General elections are scheduled to be held in Panama on 5 May 2024. Due to constitutional term limits, incumbent president Laurentino Cortizo is ineligible for a second consecutive term.

Electoral system 
Of the 71 members of the National Assembly, 26 will be elected in single-member constituencies and 45 by proportional representation in multi-member constituencies. Each district with more than 40,000 inhabitants forms a constituency. Constituencies elect one MP for every 30,000 residents and an additional representative for every fraction over 10,000.

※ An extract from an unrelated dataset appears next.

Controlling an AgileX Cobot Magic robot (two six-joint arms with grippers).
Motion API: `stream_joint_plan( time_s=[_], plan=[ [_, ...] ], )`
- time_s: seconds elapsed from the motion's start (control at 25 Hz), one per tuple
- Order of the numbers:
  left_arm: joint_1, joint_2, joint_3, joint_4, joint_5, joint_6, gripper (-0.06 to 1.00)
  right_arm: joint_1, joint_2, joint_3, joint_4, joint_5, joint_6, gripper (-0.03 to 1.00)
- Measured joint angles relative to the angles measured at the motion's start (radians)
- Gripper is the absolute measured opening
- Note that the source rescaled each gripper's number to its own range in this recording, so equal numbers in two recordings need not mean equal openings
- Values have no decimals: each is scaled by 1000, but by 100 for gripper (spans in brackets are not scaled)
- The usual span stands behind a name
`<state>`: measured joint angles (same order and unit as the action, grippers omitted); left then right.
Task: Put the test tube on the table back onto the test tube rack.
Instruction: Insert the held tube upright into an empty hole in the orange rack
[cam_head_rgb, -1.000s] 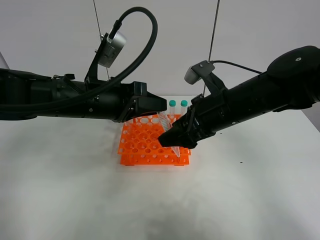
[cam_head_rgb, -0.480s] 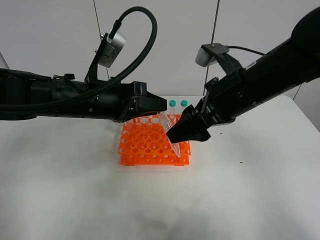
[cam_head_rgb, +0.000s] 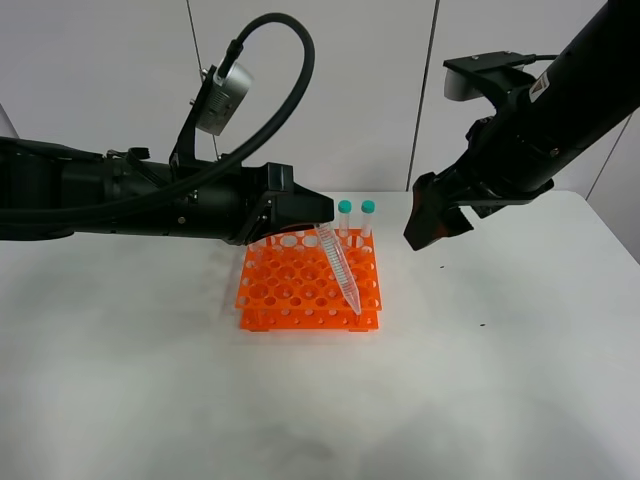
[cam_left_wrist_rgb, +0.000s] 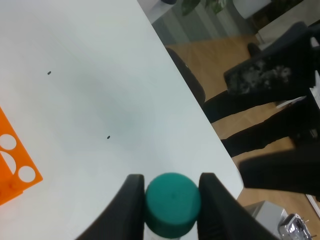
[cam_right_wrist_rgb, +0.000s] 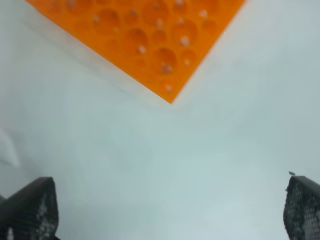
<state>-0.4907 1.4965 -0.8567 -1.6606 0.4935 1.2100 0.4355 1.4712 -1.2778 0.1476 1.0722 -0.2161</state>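
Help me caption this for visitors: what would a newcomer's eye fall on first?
The bright orange test tube rack at the middle of the white table draws the eye first. Next comes the test tube leaning steeply over it, its tip at the rack's front right corner and its teal cap clamped in the left end effector. The right end effector hangs open above the table, to the right of the rack.

The clear test tube (cam_head_rgb: 340, 270) leans steeply, pointed tip down at a hole near the front right corner of the orange test tube rack (cam_head_rgb: 295, 285). Its teal cap is clamped in the left gripper (cam_left_wrist_rgb: 172, 200). The rack sits toward the far edge of the white table (cam_head_rgb: 150, 380), midway across.
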Motion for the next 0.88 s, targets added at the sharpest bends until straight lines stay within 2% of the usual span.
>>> stream_joint_plan(
  time_s=[0.16,0.44,0.6,0.72,0.88],
  plan=[
    [0,0,0,0,0,0,0,-65,76,0,-8,-3,14,100],
    [0,0,0,0,0,0,0,-293,163,0,-25,-48,16,100],
    [0,0,0,0,0,0,0,-402,163,0,-33,-18,18,100],
    [0,0,0,0,0,0,0,-420,161,0,-34,16,18,100],
    [0,0,0,0,0,0,0,-399,159,-1,-29,72,18,100]
  ],
)
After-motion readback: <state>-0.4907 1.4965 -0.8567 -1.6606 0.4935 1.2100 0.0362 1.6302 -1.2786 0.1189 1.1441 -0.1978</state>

In single-member constituencies MPs are elected using the first-past-the-post system. In multi-member constituencies MPs are elected using party list proportional representation according to a double quotient; the first allocation of seats uses a simple quotient, further seats are allotted using the quotient divided by two, with any remaining seats are awarded to the parties with the greatest remainder.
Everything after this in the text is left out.